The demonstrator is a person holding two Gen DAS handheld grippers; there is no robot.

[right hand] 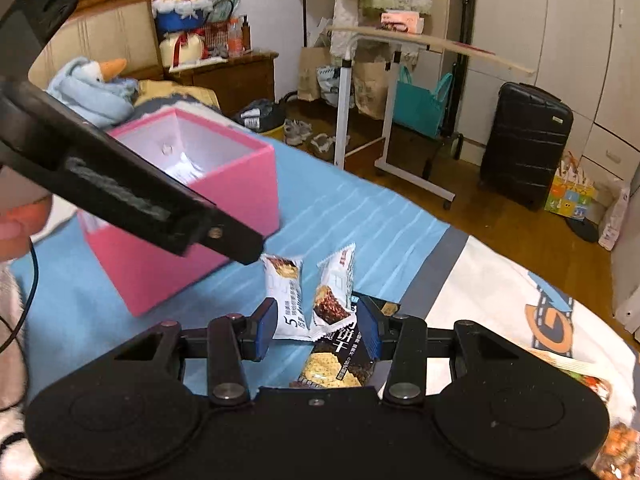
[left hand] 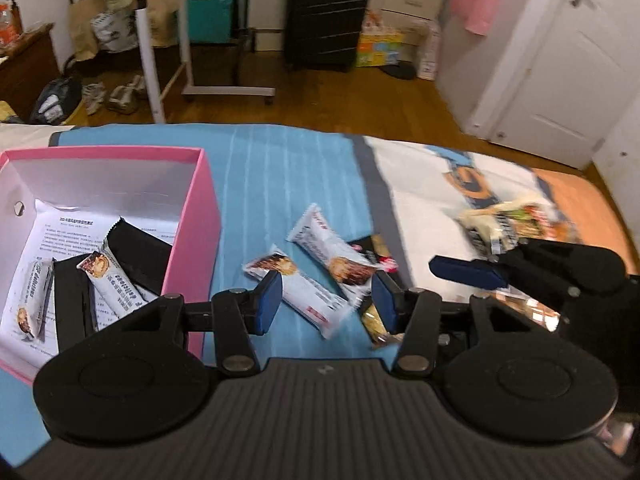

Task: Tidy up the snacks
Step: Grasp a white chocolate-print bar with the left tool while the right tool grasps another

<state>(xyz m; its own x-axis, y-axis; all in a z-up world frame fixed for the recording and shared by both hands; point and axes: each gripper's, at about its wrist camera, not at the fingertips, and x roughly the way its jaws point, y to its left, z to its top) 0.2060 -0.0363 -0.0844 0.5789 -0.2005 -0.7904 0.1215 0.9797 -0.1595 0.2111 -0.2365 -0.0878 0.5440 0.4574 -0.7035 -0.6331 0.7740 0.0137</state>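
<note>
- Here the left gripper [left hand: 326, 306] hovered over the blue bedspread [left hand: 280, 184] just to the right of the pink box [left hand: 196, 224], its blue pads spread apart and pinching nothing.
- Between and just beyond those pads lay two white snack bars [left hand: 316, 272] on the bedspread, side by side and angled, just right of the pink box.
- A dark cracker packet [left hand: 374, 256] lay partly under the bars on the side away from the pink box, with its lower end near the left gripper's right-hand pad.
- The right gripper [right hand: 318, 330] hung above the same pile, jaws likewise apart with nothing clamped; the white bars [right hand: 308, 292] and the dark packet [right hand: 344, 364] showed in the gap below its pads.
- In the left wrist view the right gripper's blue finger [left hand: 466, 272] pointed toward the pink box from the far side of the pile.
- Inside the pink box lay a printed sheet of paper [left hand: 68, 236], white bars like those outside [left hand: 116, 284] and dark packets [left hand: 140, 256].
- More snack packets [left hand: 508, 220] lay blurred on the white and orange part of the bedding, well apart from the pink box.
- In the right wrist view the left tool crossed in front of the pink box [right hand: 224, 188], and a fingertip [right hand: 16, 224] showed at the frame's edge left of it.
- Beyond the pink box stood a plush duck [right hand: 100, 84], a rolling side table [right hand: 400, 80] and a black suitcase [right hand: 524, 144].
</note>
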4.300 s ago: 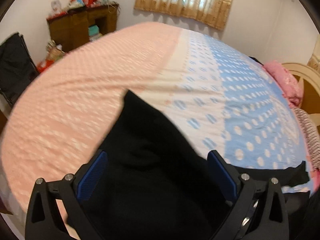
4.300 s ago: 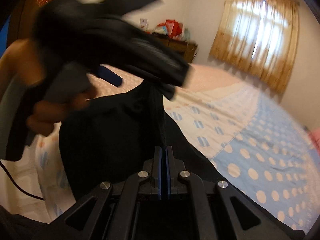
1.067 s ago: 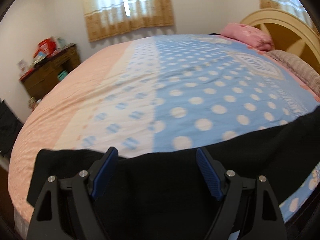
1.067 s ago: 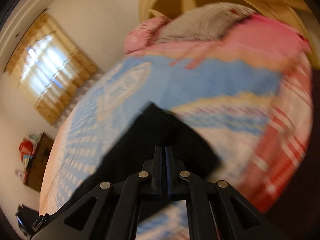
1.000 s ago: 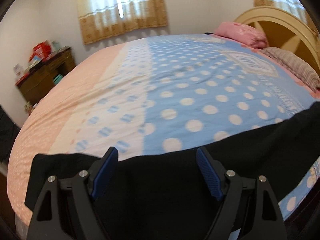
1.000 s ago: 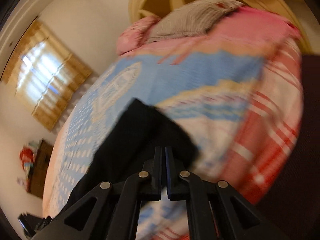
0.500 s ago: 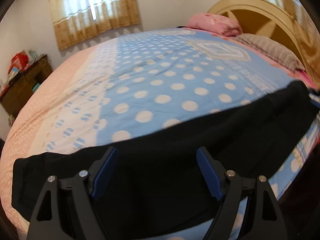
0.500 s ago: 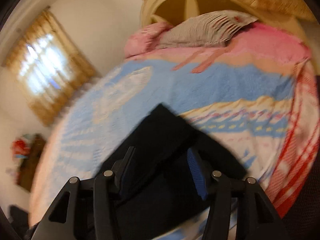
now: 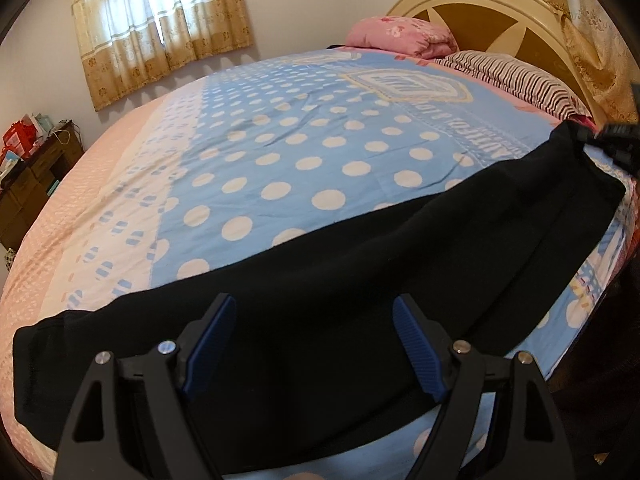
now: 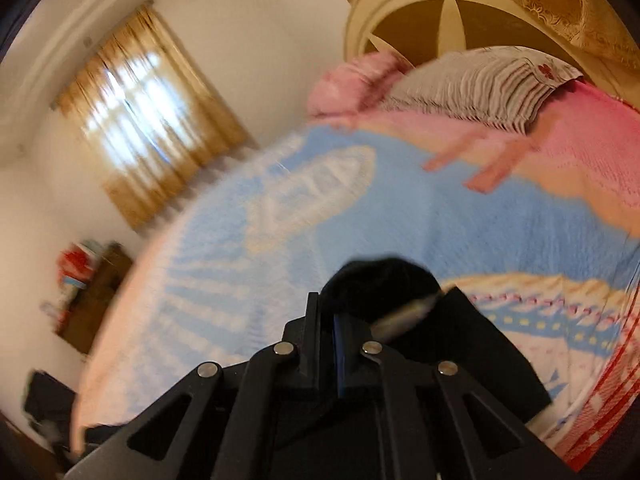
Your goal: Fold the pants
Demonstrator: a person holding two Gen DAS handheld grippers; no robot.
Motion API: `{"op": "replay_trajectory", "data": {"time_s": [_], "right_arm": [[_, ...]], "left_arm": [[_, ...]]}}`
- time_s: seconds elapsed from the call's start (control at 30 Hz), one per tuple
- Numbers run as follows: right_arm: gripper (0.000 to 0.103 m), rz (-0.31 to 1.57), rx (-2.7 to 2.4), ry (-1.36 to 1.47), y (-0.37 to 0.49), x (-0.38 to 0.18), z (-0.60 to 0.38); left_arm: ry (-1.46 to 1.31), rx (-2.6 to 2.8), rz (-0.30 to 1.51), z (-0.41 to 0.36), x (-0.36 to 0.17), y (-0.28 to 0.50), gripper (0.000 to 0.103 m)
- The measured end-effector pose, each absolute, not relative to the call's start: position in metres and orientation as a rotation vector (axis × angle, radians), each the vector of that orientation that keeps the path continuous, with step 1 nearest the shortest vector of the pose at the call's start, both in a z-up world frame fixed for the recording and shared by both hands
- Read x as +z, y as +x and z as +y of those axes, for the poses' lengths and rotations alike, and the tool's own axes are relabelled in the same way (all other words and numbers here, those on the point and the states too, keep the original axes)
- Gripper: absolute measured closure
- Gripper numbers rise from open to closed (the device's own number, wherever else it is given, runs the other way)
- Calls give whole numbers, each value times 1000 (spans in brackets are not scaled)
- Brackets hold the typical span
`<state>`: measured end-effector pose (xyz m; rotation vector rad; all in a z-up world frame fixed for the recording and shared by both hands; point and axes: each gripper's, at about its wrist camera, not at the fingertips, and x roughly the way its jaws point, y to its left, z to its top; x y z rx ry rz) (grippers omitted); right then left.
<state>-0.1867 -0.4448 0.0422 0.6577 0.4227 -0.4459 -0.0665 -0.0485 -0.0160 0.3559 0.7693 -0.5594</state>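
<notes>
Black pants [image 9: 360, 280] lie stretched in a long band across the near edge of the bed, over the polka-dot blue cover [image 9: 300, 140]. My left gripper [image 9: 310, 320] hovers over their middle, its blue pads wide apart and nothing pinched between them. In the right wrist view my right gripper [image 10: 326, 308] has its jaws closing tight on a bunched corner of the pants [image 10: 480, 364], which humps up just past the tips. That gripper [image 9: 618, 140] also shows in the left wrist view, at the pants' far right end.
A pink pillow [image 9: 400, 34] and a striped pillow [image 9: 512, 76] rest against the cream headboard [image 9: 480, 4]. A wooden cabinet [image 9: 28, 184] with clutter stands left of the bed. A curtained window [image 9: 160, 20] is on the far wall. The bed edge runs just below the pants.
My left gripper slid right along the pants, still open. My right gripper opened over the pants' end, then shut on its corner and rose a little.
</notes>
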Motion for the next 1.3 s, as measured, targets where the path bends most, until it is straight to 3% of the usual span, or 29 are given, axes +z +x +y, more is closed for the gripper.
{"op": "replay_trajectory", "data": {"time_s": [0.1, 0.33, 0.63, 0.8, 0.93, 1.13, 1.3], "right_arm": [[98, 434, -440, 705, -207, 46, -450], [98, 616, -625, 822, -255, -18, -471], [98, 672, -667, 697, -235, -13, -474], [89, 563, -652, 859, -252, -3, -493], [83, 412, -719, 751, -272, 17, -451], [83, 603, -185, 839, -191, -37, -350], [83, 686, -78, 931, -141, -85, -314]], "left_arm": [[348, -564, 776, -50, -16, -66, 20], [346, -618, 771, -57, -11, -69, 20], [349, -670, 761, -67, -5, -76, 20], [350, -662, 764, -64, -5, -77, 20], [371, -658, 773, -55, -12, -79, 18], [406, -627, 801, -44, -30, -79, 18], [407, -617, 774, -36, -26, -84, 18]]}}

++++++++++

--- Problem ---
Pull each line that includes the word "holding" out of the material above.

--- Your response ---
The demonstrator is a person holding two Gen DAS handheld grippers; there is no robot.
Demonstrator: a person holding two Gen DAS handheld grippers; no robot.

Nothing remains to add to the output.